Le ministre de l’Agriculture Marc Fesneau, a annoncé vouloir repoussé le projet de loi sur l’agriculture. Ce projet de loi doit notamment répondre au manque d’agriculteurs en créant un Bachelor agro (Bac +3) mais aussi en créant un service qui permettrait un meilleur accompagnement des agriculteurs voulant s’installer à leur compte. Sachant que dans les 10 prochaines années, un tiers des agriculteurs devrait partir à la retraite, soit 166 000 exploitants sur les 500 000 actuellement installés, d’autant que les jeunes agriculteurs n’ont bien souvent pas les moyens financiers pour investir et s’installer et que le remboursement des emprunts serait trop élevé par rapport à la rentabilité aujourd’hui d’une exploitation agricole. Alessandra Kirsch, docteure en économie agricole affirme que les jeunes agriculteurs voulant s’installer doivent investir plusieurs milliers d’euros voire millions d’euros entre les véhicules, les équipements agricoles, les bâtiments, les terrains… La France aurait perdu 21% de ses exploitations agricoles en 2010 et 2020 soit 100 000 exploitations.

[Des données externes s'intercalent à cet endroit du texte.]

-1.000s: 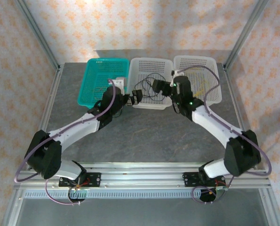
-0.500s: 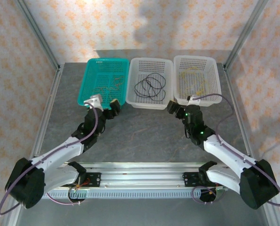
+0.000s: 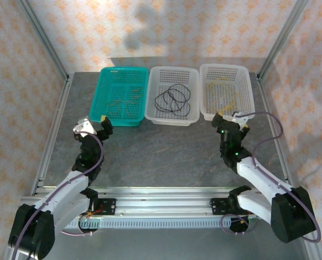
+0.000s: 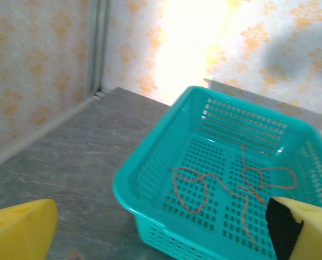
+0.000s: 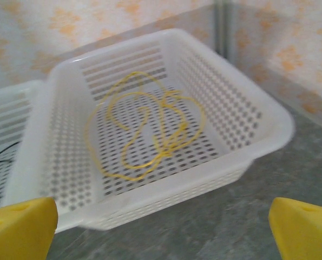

Vendredi 26 janvier 2024, le Premier ministre, Gabriel Attal s’est rendu en Haute-Garonne pour faire de premières mesures : réduction des délais administratifs et juridiques pour mettre en œuvre des projets agricoles, fin des acharnements juridiques, moins de normes et d’aberrations règlementaires, mieux protéger les agriculteurs par un meilleur respect de la loi EGAlim, qui a pour objectif de protéger les revenus des exploitants agricoles, remboursement à 90% des frais de vétérinaire conte 80% jusqu’à présent, 50 millions d’euros supplémentaires pour la filière bio, fin de la hausse du gazole non routier, aides dues remboursées plus rapidement… Malgré ces annonces, les agriculteurs sont globalement mitigés tout en soulignant des avancées. La capitale reste toutefois sous la menace d’un blocage prochain par les agriculteurs qui dénoncent toujours une concurrence déloyale vis-à-vis des autres agriculteurs de l’UE. Le gouvernement devrait annoncer la semaine prochaine de nouvelles mesures.